__Assignment__. Copy out each line of the material in which the word "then" can be found.

__Supplied information__.
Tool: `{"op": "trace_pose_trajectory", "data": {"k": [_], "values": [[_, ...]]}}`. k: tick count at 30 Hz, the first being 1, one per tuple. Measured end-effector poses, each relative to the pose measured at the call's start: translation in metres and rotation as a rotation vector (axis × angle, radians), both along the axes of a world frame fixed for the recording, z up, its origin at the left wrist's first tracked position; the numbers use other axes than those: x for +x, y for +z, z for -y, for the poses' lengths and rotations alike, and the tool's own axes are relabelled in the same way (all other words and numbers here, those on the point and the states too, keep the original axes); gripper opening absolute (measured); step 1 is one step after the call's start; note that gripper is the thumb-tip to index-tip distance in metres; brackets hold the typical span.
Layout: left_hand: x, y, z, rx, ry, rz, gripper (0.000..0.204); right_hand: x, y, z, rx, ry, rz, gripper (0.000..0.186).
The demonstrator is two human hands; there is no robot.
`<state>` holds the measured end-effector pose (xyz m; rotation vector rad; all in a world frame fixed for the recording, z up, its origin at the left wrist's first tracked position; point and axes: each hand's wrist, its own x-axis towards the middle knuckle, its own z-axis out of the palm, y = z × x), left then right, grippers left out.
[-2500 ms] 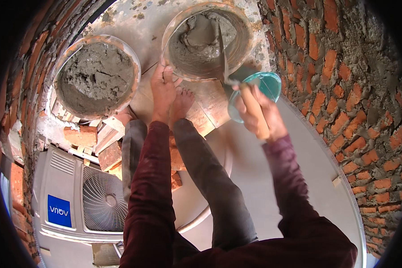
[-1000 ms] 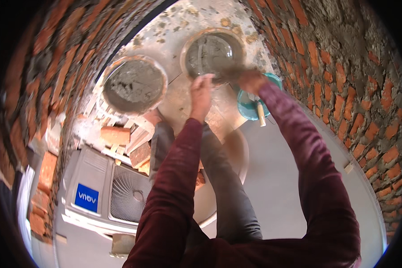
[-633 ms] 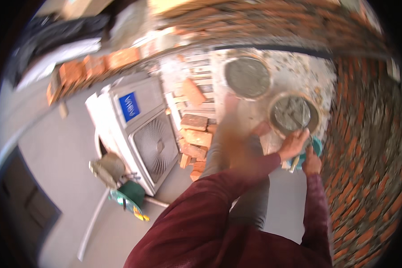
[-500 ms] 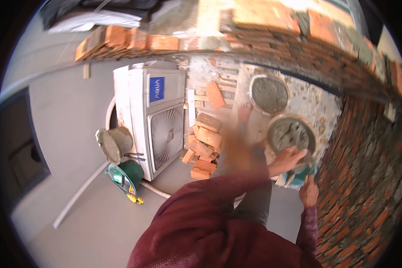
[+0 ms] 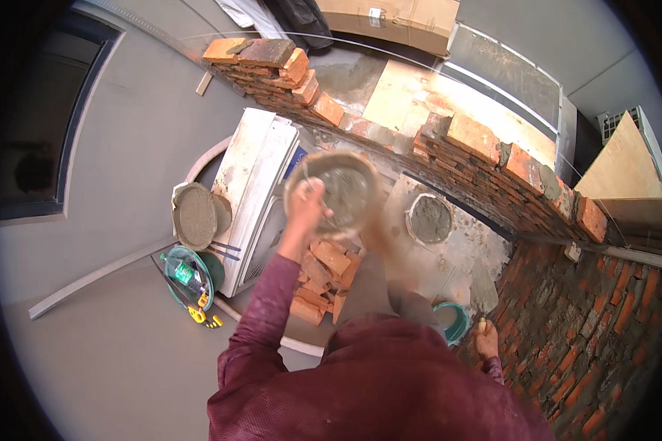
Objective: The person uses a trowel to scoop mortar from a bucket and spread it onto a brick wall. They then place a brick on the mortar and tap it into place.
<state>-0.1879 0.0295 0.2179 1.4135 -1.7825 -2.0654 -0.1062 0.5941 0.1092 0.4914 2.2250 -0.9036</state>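
My left hand is closed at the rim and wire handle of a mortar bucket, held up in front of the air conditioner unit. The bucket has wet grey residue inside. Low at the right, my right hand grips the handle of a trowel, its mortar-grey blade pointing away from me. Beside the trowel stands a teal bucket with greyish liquid. Another bucket full of mortar sits on the board farther ahead.
Loose bricks lie beside my legs. A low, stepped brick wall crosses ahead, and a mortar-smeared brick wall rises at right. On the left are a mortar-coated bucket and a green bucket with a bottle and yellow-handled tools.
My left hand has taken the nearer mortar bucket from the board and carried it left. The right hand with the trowel has drawn slightly left and down. The view has turned.
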Motion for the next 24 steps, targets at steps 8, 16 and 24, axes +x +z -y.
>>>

__Solution to this exercise__.
`<state>` holds the measured end-effector pose (xyz m; rotation vector rad; all in a world frame fixed for the recording, z up, its origin at the left wrist's first tracked position; point and axes: each hand's wrist, its own x-axis towards the middle knuckle, its own z-axis out of the palm, y = z × x), left then right, grippers left out.
Objective: The person uses a trowel to scoop mortar from a bucket and spread it onto a brick wall. They then place a brick on the mortar and tap it into place.

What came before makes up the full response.